● Material supplied

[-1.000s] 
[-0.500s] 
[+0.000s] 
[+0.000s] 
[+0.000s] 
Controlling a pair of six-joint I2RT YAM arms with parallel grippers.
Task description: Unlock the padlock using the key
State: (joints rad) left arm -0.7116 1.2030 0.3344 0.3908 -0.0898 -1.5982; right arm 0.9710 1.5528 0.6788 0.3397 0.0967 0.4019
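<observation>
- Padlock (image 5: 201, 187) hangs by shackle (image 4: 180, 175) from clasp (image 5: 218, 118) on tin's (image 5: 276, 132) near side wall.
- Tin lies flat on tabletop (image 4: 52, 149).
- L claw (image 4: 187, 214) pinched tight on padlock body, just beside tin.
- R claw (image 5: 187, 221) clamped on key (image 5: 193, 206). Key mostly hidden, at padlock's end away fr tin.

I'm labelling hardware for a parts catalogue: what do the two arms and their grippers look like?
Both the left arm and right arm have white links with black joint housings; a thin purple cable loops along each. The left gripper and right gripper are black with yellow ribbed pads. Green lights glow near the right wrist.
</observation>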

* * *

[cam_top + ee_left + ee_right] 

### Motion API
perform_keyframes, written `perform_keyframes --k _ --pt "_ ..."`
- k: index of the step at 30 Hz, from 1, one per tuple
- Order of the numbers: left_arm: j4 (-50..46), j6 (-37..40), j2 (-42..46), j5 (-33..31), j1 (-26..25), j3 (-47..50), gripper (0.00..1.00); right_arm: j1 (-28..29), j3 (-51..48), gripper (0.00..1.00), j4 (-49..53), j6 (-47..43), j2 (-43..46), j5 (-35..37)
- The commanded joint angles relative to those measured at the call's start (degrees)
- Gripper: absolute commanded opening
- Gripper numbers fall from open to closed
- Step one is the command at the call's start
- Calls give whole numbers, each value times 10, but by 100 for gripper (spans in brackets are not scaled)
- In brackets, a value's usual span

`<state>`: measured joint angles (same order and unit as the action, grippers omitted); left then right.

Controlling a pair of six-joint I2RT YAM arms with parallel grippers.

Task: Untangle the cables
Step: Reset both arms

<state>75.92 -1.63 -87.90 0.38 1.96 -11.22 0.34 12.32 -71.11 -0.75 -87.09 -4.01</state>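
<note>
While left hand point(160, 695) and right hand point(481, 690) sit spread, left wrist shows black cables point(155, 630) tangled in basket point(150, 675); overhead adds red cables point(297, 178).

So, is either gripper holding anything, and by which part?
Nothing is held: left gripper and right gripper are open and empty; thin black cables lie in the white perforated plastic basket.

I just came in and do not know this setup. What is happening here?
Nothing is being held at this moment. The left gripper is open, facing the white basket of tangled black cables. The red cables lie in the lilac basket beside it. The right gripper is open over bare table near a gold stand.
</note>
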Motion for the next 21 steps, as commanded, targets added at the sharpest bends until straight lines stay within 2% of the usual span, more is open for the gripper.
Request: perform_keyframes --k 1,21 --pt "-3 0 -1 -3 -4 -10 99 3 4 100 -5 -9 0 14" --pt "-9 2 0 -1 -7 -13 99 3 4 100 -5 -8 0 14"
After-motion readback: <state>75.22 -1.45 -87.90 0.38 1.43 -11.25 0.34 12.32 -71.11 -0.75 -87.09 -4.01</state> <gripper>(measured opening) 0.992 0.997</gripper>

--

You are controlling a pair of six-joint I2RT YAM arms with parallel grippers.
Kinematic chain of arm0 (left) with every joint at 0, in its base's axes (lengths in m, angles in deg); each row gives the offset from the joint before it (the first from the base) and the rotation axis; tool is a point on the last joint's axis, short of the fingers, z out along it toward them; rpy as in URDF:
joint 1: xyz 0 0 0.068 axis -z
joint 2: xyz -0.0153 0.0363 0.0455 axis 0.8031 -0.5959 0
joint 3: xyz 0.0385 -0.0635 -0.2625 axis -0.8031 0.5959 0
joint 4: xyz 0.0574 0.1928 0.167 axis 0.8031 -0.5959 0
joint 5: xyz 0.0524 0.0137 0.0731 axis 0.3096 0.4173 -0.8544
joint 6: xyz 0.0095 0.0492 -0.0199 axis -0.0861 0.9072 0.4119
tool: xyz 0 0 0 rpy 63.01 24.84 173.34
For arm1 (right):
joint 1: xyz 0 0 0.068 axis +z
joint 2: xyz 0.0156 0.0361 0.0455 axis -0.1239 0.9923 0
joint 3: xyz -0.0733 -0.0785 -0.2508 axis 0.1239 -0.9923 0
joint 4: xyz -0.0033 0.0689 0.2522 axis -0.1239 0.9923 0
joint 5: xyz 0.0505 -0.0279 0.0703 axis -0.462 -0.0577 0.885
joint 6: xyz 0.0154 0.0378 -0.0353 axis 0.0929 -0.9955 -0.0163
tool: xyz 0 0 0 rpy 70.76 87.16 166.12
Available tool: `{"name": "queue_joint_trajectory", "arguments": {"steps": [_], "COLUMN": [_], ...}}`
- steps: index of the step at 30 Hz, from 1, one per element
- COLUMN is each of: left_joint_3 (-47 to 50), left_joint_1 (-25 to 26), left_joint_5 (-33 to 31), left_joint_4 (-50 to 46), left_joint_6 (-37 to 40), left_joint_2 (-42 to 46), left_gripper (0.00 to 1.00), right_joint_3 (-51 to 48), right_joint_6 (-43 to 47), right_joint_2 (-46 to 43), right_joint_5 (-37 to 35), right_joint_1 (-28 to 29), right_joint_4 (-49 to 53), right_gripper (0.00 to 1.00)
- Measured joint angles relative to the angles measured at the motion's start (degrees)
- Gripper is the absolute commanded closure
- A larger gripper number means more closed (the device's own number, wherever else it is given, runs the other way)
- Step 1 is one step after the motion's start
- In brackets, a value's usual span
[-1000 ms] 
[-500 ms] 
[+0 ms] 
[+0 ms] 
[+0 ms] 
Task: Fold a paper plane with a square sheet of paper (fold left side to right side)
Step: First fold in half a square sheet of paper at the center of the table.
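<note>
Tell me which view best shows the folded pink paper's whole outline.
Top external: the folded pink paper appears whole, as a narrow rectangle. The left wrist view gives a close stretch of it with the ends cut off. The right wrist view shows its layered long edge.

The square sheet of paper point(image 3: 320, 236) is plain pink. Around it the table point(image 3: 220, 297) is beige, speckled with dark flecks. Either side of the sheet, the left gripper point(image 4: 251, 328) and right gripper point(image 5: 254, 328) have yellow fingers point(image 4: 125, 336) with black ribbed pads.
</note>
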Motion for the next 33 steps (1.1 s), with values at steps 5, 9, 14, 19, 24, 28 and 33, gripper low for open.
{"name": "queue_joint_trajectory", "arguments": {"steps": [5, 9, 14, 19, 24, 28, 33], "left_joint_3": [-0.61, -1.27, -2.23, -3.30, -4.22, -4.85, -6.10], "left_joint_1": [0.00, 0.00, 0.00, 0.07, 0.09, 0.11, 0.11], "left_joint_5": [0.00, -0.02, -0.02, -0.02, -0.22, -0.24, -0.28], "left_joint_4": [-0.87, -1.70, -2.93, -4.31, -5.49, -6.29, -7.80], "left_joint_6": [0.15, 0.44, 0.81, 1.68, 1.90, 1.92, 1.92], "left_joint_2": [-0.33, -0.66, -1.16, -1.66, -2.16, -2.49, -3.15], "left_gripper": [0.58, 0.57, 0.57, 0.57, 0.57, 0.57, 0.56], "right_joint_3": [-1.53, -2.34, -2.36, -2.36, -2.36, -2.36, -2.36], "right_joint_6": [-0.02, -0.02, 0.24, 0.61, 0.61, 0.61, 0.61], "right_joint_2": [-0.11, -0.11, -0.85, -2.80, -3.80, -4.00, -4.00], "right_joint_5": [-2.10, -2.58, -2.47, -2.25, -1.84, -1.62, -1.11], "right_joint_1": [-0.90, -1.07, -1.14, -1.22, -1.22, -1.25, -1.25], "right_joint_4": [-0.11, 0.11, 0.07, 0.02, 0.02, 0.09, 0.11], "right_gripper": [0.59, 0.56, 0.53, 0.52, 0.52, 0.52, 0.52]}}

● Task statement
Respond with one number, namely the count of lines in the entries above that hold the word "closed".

● Exercise result
2